Strong people skills and writing skills are critical. Fundraising professionals need to interact well with people from different backgrounds, make them feel comfortable, and make an honest human connection. They also need to be able to craft clearly written letters, reports, short proposals, and email messages.
Look for strong technology skills including word processing, mastery of spreadsheets and social media, and experience with donor databases that includes conducting searches and running reports.
Don’t overlook evaluating general office skills. A social media maven still needs to maintain accurate and up-to-date paper and electronic files that can be easily accessed by others. He or she will need strong time management skills as fundraising work never ends. Your ideal candidate should be able to work on multiple projects simultaneously and to meet (or beat) deadlines. Knowing how to prioritize is critical as timely communication with donors, volunteers, and staff cannot be overlooked. Courteous and timely communication by phone, email or letter is a must.

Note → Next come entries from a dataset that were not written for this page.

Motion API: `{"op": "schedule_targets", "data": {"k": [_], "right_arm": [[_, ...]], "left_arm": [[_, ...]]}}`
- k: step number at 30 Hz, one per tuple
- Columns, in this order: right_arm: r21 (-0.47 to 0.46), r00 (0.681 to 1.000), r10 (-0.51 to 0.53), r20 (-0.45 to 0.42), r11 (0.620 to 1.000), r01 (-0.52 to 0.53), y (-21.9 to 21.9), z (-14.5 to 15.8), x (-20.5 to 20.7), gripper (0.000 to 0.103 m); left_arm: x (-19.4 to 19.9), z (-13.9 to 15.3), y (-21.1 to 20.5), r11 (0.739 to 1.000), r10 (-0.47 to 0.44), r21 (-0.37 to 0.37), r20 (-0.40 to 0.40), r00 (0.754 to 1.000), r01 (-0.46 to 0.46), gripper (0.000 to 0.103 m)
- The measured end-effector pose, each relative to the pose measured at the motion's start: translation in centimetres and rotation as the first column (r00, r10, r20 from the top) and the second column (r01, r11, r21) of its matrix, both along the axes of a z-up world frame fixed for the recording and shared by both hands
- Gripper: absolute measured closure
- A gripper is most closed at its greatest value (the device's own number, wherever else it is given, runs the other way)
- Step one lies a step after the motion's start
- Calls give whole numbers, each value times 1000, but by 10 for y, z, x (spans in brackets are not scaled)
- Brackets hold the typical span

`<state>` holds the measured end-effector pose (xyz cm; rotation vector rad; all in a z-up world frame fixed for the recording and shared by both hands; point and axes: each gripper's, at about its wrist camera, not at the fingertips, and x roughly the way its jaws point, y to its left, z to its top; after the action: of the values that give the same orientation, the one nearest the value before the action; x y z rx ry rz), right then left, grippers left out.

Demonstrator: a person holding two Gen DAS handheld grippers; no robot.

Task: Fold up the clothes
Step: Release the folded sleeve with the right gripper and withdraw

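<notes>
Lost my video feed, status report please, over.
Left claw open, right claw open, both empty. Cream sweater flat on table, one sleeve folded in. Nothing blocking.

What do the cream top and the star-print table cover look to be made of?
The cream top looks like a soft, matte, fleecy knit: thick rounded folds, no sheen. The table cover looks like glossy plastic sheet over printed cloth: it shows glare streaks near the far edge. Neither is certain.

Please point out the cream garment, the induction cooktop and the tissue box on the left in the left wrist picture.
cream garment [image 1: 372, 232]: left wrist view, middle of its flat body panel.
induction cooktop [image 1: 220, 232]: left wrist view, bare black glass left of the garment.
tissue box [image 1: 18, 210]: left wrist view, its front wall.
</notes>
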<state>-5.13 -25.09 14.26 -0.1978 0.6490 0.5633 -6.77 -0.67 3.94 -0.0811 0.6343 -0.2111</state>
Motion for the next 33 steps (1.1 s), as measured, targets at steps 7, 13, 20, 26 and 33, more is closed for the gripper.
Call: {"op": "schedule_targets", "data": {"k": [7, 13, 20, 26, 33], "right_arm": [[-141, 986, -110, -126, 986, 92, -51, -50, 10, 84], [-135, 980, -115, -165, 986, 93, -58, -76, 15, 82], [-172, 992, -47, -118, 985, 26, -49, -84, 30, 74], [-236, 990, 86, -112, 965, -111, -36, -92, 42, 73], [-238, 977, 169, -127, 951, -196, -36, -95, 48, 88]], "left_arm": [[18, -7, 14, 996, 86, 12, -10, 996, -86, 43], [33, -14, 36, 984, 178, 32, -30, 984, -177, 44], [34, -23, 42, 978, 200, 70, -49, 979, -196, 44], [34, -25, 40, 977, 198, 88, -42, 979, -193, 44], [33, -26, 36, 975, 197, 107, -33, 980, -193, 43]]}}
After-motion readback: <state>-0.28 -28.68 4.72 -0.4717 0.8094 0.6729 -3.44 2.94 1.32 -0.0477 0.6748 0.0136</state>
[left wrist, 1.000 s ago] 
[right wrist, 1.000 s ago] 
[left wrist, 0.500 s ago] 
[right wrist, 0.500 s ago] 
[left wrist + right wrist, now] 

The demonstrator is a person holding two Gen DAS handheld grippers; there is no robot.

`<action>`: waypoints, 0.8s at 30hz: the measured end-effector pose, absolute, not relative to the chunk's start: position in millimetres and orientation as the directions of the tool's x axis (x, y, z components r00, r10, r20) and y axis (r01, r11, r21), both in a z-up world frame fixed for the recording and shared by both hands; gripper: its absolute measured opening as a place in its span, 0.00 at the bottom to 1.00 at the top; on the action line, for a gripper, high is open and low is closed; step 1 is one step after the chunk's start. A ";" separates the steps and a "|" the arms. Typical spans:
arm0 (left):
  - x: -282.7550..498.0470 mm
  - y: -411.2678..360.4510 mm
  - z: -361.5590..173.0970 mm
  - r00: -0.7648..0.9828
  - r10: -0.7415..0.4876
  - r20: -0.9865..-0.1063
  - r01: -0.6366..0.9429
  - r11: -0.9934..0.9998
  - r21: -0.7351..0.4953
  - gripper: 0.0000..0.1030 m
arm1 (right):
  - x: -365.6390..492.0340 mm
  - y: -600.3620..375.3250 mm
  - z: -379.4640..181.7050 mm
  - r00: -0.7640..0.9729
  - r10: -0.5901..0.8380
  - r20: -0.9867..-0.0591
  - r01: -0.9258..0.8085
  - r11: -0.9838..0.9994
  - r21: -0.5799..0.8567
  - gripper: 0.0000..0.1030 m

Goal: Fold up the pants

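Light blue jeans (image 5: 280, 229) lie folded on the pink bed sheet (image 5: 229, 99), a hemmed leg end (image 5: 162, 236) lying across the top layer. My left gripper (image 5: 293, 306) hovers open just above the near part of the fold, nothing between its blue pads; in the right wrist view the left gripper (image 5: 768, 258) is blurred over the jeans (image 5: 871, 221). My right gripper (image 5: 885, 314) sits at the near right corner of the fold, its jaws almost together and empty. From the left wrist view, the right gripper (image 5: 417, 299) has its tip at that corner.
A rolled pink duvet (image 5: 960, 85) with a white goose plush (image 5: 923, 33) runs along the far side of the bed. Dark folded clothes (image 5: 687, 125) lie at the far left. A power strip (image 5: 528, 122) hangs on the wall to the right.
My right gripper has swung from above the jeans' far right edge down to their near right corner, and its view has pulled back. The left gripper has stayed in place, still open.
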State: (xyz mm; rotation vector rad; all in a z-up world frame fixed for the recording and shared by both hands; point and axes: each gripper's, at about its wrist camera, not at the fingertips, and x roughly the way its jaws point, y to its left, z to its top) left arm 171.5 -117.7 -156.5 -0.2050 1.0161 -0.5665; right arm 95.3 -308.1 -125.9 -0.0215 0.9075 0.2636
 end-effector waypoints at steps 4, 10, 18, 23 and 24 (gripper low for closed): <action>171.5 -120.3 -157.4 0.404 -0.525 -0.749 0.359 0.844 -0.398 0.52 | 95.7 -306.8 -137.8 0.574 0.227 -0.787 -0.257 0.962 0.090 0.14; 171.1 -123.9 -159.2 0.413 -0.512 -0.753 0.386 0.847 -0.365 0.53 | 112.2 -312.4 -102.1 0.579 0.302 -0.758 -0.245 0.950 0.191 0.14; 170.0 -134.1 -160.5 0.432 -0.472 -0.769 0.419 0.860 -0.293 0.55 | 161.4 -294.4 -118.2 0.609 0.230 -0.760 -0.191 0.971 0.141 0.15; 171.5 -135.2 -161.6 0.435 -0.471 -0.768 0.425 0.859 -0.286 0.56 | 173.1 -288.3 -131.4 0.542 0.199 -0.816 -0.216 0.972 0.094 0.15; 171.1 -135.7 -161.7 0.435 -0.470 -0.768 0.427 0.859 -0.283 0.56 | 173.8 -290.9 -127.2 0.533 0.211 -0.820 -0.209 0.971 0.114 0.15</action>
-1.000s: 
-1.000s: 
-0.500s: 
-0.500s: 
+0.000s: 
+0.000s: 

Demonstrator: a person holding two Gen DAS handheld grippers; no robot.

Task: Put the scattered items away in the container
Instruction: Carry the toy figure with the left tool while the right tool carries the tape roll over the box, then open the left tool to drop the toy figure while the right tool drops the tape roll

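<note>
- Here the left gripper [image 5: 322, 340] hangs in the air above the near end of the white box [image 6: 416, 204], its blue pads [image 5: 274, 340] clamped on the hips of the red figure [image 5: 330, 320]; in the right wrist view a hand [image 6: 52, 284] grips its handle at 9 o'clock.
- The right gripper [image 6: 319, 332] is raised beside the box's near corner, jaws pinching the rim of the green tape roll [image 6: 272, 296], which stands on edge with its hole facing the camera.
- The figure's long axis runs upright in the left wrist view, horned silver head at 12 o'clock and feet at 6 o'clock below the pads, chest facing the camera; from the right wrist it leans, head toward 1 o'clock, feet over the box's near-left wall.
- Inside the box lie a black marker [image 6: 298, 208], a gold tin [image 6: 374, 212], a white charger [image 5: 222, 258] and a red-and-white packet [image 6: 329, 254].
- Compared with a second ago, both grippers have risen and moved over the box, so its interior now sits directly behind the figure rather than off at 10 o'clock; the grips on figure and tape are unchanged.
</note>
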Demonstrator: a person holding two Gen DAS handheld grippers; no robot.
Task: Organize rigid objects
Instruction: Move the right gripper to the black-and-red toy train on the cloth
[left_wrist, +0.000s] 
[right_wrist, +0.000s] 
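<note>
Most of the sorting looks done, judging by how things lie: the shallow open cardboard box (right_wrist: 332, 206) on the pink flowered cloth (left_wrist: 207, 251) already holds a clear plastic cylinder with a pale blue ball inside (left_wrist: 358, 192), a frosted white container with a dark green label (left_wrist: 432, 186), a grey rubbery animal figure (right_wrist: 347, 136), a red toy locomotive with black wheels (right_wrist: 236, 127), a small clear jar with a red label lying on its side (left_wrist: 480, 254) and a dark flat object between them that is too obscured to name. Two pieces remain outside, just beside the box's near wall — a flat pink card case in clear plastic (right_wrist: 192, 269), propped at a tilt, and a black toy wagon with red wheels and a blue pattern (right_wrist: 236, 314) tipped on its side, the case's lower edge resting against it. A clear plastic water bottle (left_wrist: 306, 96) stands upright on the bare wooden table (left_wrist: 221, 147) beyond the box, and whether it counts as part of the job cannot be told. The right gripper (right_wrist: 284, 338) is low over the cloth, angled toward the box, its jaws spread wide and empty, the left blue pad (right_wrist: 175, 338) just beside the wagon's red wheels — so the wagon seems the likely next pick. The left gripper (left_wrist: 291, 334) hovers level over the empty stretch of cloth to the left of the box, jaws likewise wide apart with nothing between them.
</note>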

So is an understanding of the development process or sales/marketing cycles. Development professionals need to be able to discern the important and different roles that volunteers, board members, donors, and staff can play in facilitating giving. Strong general marketing skills and an understanding of the sales and marketing process are a good background when hiring someone new to fundraising.
Given the many competing priorities that characterize the nonprofit sector, we suggest looking to hire people who are self-motivated and able to pursue tasks with a minimum of follow-up. Of course you want to make sure your candidate is willing and able to ask questions when unsure of next steps. He or she should be a team player who can work well with others; a strategic thinker who understands the longer-term implications of short-term goals and how they relate to increased giving; and an ability to grasp the bigger picture as well as the immediate tasks at hand.
What else to look for: creative, detail-oriented, risk-takers who can motivate others, and manage and facilitate activities from a background or behind-the-scenes position. Is that too much to ask for? We think not. Knowing who you’re looking for will make your search easier.